## What to do
Print the data below exactly, but only the lines from the one containing "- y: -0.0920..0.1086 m" down to the one containing "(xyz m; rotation", inclusive.

## Data records
╭──
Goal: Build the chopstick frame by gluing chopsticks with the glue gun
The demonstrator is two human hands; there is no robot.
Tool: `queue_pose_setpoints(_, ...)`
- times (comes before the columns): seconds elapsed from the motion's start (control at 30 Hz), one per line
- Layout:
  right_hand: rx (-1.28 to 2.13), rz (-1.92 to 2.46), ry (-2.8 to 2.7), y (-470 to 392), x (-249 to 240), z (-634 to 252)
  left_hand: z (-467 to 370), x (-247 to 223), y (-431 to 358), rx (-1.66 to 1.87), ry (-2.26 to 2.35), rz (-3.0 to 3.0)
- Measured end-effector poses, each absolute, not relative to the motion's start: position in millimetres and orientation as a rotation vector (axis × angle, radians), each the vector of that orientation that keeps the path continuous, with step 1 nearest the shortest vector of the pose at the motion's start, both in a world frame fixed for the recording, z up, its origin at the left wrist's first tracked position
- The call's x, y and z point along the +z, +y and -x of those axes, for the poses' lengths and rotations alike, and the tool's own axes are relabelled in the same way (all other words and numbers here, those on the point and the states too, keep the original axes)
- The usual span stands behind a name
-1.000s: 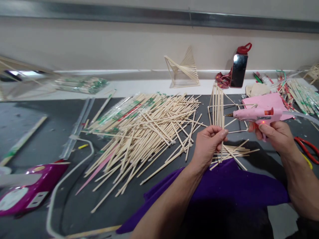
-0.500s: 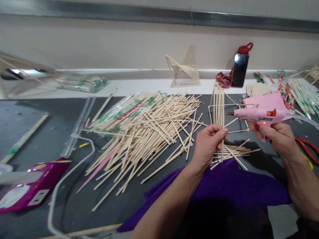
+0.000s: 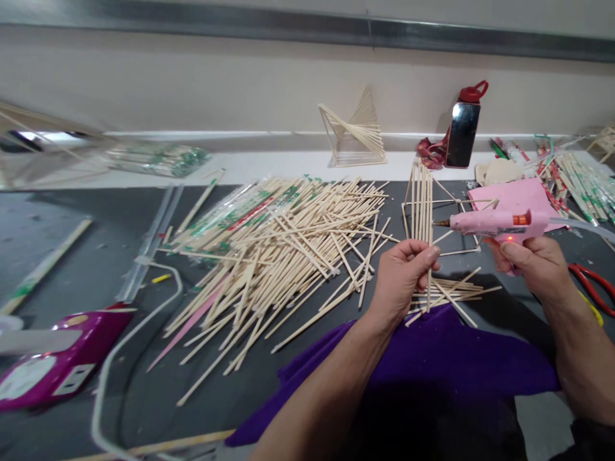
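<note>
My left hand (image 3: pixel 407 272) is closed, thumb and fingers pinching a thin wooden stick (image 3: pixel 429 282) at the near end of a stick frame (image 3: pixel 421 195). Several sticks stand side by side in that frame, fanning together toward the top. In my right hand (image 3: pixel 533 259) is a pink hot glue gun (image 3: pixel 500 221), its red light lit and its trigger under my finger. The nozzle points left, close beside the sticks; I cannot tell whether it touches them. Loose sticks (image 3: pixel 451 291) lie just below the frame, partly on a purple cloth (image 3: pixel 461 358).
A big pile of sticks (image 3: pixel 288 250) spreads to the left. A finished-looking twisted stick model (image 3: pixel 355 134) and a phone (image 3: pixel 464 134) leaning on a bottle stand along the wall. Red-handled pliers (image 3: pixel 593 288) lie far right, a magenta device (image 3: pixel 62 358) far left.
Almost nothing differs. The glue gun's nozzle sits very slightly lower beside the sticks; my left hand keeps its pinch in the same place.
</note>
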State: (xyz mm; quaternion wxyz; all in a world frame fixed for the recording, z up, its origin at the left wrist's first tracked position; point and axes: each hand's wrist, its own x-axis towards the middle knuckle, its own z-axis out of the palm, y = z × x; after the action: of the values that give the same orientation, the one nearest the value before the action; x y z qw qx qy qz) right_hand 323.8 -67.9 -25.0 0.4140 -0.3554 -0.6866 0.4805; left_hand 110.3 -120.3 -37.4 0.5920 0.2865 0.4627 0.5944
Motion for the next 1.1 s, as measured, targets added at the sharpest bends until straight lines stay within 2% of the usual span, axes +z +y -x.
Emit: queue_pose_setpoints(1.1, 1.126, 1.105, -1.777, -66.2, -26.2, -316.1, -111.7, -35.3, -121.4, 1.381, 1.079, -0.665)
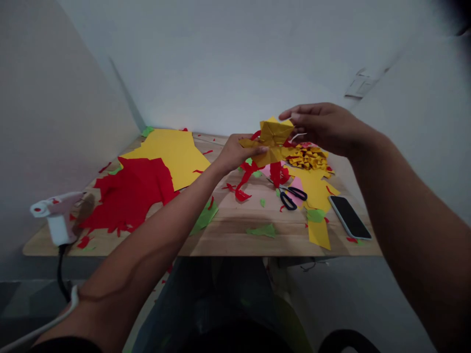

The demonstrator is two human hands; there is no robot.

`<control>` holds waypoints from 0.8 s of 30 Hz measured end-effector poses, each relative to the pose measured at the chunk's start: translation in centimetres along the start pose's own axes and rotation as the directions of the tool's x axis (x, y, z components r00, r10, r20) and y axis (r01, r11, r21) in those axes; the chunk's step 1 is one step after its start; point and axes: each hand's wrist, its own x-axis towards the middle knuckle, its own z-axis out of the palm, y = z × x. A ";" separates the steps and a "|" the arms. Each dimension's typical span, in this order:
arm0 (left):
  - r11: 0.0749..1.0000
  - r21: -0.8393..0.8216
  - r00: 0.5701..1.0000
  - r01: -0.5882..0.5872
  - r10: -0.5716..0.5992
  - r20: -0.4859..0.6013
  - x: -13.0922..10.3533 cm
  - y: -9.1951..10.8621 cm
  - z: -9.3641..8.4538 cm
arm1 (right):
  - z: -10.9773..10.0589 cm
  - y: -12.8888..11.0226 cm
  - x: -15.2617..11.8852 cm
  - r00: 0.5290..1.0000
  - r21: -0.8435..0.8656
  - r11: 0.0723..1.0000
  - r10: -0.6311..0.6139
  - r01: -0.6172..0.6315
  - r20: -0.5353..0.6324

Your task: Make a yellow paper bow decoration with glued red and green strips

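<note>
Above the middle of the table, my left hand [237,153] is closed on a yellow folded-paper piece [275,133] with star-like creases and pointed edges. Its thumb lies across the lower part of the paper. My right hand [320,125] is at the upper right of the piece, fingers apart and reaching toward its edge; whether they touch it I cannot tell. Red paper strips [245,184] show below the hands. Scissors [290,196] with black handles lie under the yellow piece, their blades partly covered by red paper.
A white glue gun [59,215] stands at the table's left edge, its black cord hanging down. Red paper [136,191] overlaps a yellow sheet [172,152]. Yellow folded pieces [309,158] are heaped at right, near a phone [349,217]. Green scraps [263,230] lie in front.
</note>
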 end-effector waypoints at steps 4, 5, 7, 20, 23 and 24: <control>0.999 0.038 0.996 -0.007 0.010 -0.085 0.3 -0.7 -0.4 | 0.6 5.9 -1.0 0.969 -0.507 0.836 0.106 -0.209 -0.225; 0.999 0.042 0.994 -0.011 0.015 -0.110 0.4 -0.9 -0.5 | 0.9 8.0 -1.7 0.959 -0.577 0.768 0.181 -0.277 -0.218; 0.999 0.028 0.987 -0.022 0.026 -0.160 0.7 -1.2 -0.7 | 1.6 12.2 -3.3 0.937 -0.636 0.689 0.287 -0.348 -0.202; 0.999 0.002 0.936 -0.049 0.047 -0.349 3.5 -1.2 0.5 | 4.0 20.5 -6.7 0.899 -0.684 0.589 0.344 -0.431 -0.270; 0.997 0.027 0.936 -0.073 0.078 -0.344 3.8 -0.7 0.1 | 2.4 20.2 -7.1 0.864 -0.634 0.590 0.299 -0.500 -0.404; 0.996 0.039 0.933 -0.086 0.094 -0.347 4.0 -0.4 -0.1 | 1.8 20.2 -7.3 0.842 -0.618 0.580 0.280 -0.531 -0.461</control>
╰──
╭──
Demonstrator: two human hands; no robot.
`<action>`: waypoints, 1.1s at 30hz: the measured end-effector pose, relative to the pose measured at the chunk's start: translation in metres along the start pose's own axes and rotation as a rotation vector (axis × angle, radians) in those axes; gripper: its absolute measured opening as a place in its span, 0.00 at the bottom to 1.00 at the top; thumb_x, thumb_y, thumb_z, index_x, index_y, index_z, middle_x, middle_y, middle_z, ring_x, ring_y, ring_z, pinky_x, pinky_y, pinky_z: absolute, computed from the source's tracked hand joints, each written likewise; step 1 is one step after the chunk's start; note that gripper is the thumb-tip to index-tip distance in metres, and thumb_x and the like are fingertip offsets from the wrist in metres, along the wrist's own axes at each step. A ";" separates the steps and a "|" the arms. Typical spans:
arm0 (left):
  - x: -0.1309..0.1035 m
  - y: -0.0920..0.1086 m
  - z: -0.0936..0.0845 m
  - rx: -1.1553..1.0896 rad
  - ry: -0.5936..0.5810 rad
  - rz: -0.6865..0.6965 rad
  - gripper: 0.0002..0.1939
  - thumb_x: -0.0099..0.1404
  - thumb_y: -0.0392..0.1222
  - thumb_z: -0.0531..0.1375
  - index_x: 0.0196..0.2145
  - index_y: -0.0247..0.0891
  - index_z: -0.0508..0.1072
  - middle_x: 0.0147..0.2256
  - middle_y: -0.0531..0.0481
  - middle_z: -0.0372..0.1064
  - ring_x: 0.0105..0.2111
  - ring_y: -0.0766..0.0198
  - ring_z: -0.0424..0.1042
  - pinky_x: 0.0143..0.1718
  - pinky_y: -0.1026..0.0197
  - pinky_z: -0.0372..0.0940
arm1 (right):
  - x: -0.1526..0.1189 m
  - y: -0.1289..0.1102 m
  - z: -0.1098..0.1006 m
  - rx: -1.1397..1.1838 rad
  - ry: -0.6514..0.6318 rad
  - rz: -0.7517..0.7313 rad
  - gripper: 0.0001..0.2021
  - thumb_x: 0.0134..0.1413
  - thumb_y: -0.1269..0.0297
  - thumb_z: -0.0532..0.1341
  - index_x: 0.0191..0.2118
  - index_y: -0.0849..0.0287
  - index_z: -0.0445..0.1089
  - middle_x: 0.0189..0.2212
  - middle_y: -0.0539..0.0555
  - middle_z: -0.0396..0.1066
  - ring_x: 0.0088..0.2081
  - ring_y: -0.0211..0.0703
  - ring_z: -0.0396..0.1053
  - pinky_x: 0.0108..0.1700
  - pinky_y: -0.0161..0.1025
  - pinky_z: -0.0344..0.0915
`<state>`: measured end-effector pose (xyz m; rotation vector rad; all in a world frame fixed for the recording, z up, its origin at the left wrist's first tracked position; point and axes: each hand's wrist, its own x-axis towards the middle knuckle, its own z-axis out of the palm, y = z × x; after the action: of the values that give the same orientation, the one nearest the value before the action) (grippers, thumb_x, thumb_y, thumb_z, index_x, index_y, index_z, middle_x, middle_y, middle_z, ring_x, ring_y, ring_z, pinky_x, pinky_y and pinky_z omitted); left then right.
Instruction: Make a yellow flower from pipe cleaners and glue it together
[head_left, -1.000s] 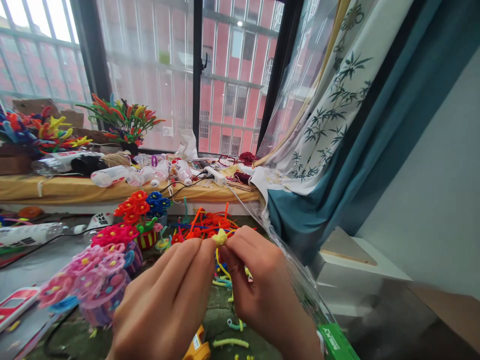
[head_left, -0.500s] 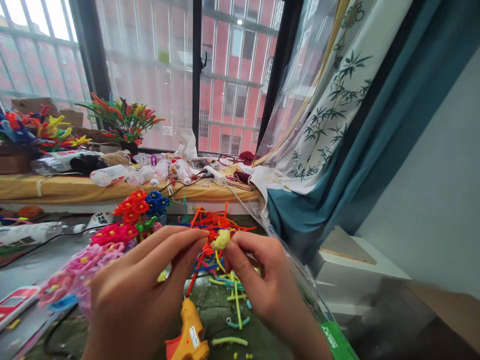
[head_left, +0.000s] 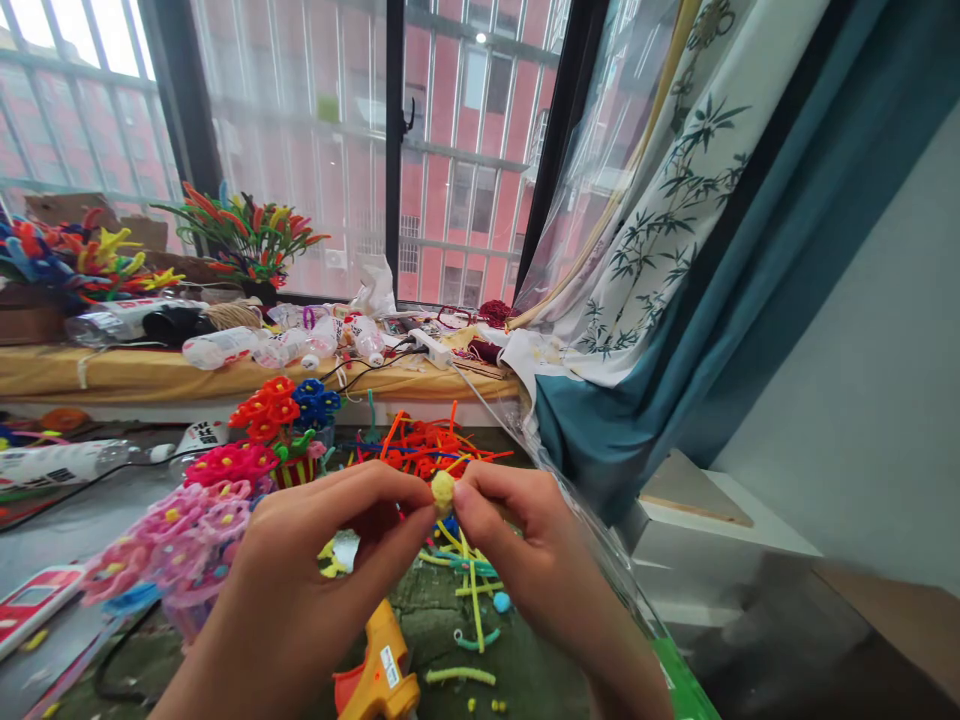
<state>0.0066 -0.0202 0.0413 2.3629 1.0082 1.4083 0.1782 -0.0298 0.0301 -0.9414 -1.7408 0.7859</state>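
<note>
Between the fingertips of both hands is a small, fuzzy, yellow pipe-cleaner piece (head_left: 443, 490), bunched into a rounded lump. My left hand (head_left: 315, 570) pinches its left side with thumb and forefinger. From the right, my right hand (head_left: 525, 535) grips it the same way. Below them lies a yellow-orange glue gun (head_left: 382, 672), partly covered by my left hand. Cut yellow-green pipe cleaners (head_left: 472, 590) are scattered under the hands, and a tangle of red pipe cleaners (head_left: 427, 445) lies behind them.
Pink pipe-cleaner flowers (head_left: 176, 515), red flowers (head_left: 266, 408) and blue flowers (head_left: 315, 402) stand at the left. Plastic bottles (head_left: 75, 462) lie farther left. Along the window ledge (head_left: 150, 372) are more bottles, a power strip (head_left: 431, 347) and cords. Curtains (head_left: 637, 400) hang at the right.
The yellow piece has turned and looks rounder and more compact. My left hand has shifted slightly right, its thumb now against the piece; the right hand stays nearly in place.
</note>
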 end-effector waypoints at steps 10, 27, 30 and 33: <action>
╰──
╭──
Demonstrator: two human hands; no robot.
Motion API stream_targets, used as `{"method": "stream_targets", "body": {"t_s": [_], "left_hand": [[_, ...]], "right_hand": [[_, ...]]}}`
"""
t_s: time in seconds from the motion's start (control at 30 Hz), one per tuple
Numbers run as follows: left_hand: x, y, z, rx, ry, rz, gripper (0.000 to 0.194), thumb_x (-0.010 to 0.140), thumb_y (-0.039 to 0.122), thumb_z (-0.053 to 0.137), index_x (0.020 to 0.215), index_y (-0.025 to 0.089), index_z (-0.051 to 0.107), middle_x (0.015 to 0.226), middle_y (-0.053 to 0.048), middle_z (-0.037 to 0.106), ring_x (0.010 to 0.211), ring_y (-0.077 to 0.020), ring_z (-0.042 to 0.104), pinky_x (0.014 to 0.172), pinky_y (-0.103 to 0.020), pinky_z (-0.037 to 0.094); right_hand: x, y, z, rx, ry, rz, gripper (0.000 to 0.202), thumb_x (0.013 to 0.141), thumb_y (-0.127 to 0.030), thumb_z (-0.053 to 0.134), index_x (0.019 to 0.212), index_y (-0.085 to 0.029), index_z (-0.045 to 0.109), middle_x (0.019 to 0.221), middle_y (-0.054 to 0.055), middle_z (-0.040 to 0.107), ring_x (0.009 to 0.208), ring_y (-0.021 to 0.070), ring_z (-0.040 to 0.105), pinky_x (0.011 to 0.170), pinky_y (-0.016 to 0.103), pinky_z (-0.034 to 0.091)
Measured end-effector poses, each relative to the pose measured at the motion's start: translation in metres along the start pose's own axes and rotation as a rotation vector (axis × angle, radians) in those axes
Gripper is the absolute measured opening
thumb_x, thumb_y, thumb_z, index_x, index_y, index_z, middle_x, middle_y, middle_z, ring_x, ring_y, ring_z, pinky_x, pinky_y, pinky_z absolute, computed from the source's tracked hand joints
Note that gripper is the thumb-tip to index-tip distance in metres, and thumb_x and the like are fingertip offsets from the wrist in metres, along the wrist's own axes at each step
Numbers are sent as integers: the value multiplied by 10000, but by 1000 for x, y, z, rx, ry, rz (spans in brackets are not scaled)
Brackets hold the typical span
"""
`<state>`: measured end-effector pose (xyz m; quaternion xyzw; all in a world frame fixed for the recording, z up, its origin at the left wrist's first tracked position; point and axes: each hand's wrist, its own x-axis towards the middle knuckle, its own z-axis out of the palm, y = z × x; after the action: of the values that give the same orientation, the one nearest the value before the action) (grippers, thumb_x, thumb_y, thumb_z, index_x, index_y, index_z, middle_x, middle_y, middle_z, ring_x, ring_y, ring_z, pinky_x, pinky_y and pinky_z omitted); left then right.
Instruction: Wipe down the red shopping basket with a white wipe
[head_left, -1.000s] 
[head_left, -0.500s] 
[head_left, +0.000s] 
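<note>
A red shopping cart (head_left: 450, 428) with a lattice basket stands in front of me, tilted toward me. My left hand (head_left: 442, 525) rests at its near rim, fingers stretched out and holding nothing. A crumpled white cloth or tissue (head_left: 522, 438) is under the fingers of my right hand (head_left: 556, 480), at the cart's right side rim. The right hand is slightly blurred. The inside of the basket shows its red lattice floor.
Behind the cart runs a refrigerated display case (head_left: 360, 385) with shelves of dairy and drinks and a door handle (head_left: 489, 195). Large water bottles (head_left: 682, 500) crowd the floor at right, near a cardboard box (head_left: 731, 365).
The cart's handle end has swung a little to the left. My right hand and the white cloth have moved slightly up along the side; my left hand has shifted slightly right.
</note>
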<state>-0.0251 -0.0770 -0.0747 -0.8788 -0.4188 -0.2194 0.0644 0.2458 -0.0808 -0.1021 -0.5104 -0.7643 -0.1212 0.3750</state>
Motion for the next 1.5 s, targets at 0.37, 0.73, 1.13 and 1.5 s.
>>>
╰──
## Solution for this problem
  - y: -0.0920..0.1086 m
  - z: -0.0936..0.0845 m
  - rx: -1.1553..1.0896 rad
  - ry: -0.5936..0.5810 rad
  - rz: -0.6865..0.6965 rad
  - gripper: 0.0002..0.1939
  - thumb_x: -0.0099..0.1404
  - thumb_y: -0.0392..0.1222
  - thumb_z: -0.0531..0.1375
  - index_x: 0.0196..0.2145
  - index_y: -0.0247..0.0891
  - index_z: -0.0508..0.1072
  - middle_x: 0.0147..0.2256
  - middle_y: -0.0531..0.0481
  - middle_z: -0.0372..0.1064
  - ring_x: 0.0105..0.2111
  - ring_y: -0.0766..0.0198
  - ring_z: -0.0424..0.1042
  - pinky_x: 0.0143..0.1718
  - pinky_y: -0.1026..0.0197
  - pinky_z: -0.0372..0.0940
arm1 (right):
  - x: -0.1526..0.1189 m
  - y: -0.1289..0.1102 m
  - z: -0.1098..0.1006 m
  - rx: -1.1397..1.1838 rad
  - ry: -0.6514..0.6318 rad
  - rz: -0.7517..0.7313 rad
  - gripper: 0.0001..0.2021
  - thumb_x: 0.0134..0.1413
  - thumb_y: -0.1269..0.0297
  - thumb_z: -0.0532..0.1341
  - index_x: 0.0191..0.2118
  - index_y: -0.0849..0.0287
  - index_z: -0.0445..0.1089
  - middle_x: 0.0189..0.2212
  - middle_y: -0.0539..0.0555
  - middle_z: -0.0396..0.1066
  - ring_x: 0.0088..0.2081
  - ring_y: -0.0211..0.0703
  - ring_z: -0.0396..0.1053
  - pinky_x: 0.0108..0.1700
  - pinky_y: -0.0161..0.1025
  - pinky_z: -0.0344..0.0915
`<state>`: measured end-effector pose (xyz m; rotation vector rad; all in a world frame fixed for the recording, z up, its origin at the left wrist's first tracked position; point and axes: each hand's wrist, its own x-axis towards the middle knuckle, its own z-axis out of the palm, y = z × x; after the action: of the values that give the same orientation, the one nearest the value before the action) (grippers, thumb_x, thumb_y, thumb_z, index_x, index_y, index_z, middle_x, middle_y, middle_z, ring_x, ring_y, ring_z, pinky_x, pinky_y and pinky_z omitted); left then right.

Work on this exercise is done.